Desde diciembre de 2018 esa oligarquía perdió el control de la Presidencia, de la Cámara de Diputados y del Senado, pero se ha atrincherado en otras instituciones y lleva dos años y medio tratando de frenar el proyecto de transformaciones nacionales por el que votó una amplia mayoría de ciudadanos: con acciones administrativas de los organismos autónomos que aún controla, por medio de amparos que los jueces negarían a cualquier ciudadano de a pie o recurriendo a resoluciones a modo de una institución electoral que ha jugado desde siempre a favor del dominio oligárquico.

Los derrotados de 2018 no tienen más propuesta de nación que paralizar al gobierno y carecen, por ende, de los votos que requerirían para recuperar las cámaras del Legislativo. Ante un programa de transformaciones nacionales que buscan dignificar la vida institucional y devolver al poder público su sentido de servicio para dar bienestar a la mayoría de la población, la reacción oligárquica sólo puede proponer un regreso al pillaje, la violencia y la pudrición gubernamental que devastaron al país. Pero cuenta con grandes aparatos propagandísticos que apuestan a distorsionar la realidad hasta el punto de llamar dictadura al gobierno más democrático que ha tenido el país, pregonar que el feminismo, el ambientalismo, los derechos humanos, la libertad de expresión y hasta las luchas de los pueblos originarios son causas históricas de la derecha o llamar fracaso a la vacunación de casi 10 millones de personas en menos de cuatro meses. A ello hay que agregar la invocación o la tripulación descarada de movimientos sociales con propósitos de desestabilización.

Ni la suma de esos recursos, por intensa, extensa y obsesiva que sea su aplicación, podría dar a la reacción una victoria electoral en junio próximo. En realidad, la principal debilidad de la Cuarta Transformación no reside en la fortaleza de su adversario –convertido en uno solo por decisión propia de sus componentes políticos, empresariales, institucionales y sociales–, sino en los conflictos dentro de su propio partido, Morena.

La transformación nacional ha descolocado a dirigencias y militancias, ha hecho surgir pugnas por el poder tan enconadas como contrarias a los principios partidistas y ha elevado al punto de fractura diferencias que han existido desde la fundación de Morena como organización amplia en la que conviven diversas ideologías y visiones del mundo y en la que, para bien y para mal, están representadas las virtudes y las miserias de la sociedad a la que busca transformar.
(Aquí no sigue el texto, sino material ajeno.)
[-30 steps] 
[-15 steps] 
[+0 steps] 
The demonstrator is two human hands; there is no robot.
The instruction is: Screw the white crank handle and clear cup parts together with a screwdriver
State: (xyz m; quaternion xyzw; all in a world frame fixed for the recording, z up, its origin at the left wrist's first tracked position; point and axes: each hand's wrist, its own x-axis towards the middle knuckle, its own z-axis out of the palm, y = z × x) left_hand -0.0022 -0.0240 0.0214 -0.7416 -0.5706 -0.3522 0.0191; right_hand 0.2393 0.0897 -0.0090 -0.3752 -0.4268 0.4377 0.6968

El reciente proceso de selección de candidaturas ha llevado los enconos a un nivel preocupante.

En esa circunstancia es recomendable recordar que en Morena no hay ángeles ni demonios, sino personas que, por las motivaciones más diversas, están dispuestas a alinearse con la transformación en curso y a defender la obra y el proyecto de la Presidencia de López Obrador y de las mayorías legislativas que lo respaldan. Es evidente que el partido necesita emprender un debate interno, una redefinición y acaso una refundación, pero el momento actual sería el peor para iniciar procesos semejantes, para dirimir agravios o para corregir desviaciones. Lo que está en juego es la continuidad de la Cuarta Transformación y asegurar condiciones favorables para que en la segunda mitad del sexenio esa transformación pueda profundizarse, extenderse y consolidarse. Hoy, con la autoridad electoral en contra y bajo una feroz campaña de desprestigio que opera 24 horas y todos los días de la semana, es imperativo ir con todo y sin reservas, casa por casa y cabeza por cabeza, a reditar la hazaña de 2018.